Johnson & Johnson's Ethicon business confirmed serious device-related injuries of two patients after the Ethicon Endo-Surgery Intraluminal Stapler misfired during a resection of the upper rectum.FDA
Through investigation of complaints and returned products, Johnson & Johnson's Ethicon business confirmed uncut washers in the stapler and malformed staples occur with its intraluminal circular staplers due to insufficient firing, which can compromise staple line integrity. When the washer is cut, confirming completion of the firing cycle, the surgeon experiences an audible and tactile crunch. Failure to cut the washer suggests complete 360-degree staple line failure, FDA noted.
Surgeons use Ethicon Endo-Surgery Intraluminal Staplers in the gastrointestinal tract for creating connections between structures (anastomoses) in surgical procedures. The company confirmed serious device-related injuries to two patients. Misfiring of the stapler resulted in an additional resection (of the middle rectum in one patient and the lower rectum in another patient) during the planned resection of the upper rectum.
A recent investigation detected a shift in the manufacturing process and the line was shut down in early March. The shift in the process had occurred for about a year before the problem was discovered. FDA said using the affected product may cause serious patient harm or death, and the agency identified the recall as a Class I recall, its most serious recall class.
Potential risks to patients include death, sepsis, bleeding, the need for a permanent ostomy bag, life-long nutritional and digestive issues, leak in the closure (anastomotic leak), additional surgeries, need for additional closures (anastomoses), need for antibiotics, and the need for additional imaging studies.
After analyzing more than 41,000 adverse event reports logged between January 2011 and March 31, 2018, FDA found that the most commonly reported problems involve problems with surgical staplers and staples designed for internal use.
The reports include an opening of the staple line or malformation of staples, misfiring, difficulty in firing, failure of the stapler to fire the staple, and misapplied staples (for example, the user may have applied staples to the wrong tissue or they may have applied staples of the wrong size to the tissue).

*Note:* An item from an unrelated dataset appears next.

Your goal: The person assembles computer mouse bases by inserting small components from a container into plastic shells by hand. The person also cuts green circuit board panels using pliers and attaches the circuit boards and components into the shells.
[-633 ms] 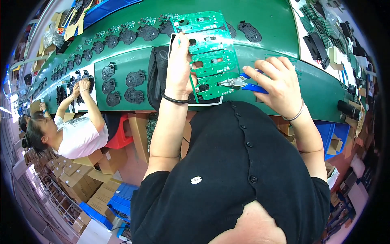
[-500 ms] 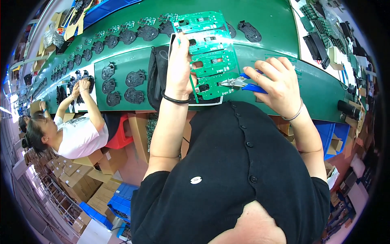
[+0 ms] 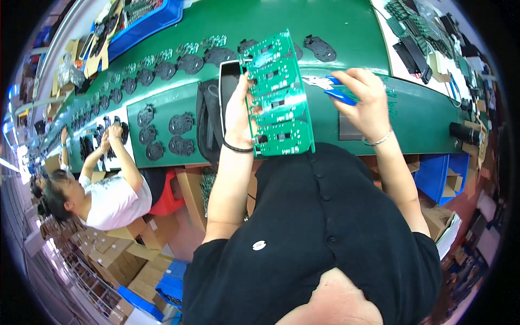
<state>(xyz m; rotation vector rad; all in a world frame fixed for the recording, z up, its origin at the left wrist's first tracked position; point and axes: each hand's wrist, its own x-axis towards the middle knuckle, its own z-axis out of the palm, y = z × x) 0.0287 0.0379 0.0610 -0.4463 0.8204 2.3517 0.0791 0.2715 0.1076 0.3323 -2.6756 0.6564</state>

In March 2019, FDA took the following action to better protect patients from malfunctions, injuries, and deaths associated with surgical staplers:
1. Tougher Regulation of Surgical Staplers
FDA proposed reclassifying the staplers into a higher-risk category that requires the review and clearance of a premarket notification submission prior to marketing. Currently, manufacturers of surgical staplers for internal use are not required to submit a premarket notification to the agency because the devices are in the low-risk category, or Class I. The proposed order would bump the devices to Class II (moderate risk) medical devices with special controls, such as mandatory performance testing on various mechanical features, demonstration of usability and labeling comprehension, and specific labeling elements to support safer use of the device.
2. New Labeling Recommendations for Surgical Staplers and Staples
FDA also issued new draft guidance aimed at helping manufacturers ensure their labeling provides adequate information for use, including relevant hazards, contraindications, and other information under which practitioners can use the device safely and for its intended purpose.
The guidance recommends that manufacturers include contraindications for use, such as not using on necrotic (dead) tissue, and warnings, such as avoiding use on large blood vessels. The new guidance also recommends that the directions contain clear instructions, such as how to evaluate staple line formation and integrity and that the product labeling clearly identifies key technical characteristics and performance parameters, such as the types of tissues on which the device may be used.
3. Public Advisory Committee Meeting Scheduled for May 30
FDA has scheduled a public advisory committee meeting for May 30 to receive expert input on the proposed reclassification and draft guidance. As part of the panel meeting, the agency plans to present a comprehensive analysis of all the medical device reports received for surgical staplers for internal use and implantable staples, as well as other relevant information.
These actions are all part of the agency's Medical Device Safety Action Plan, first revealed in April 2018.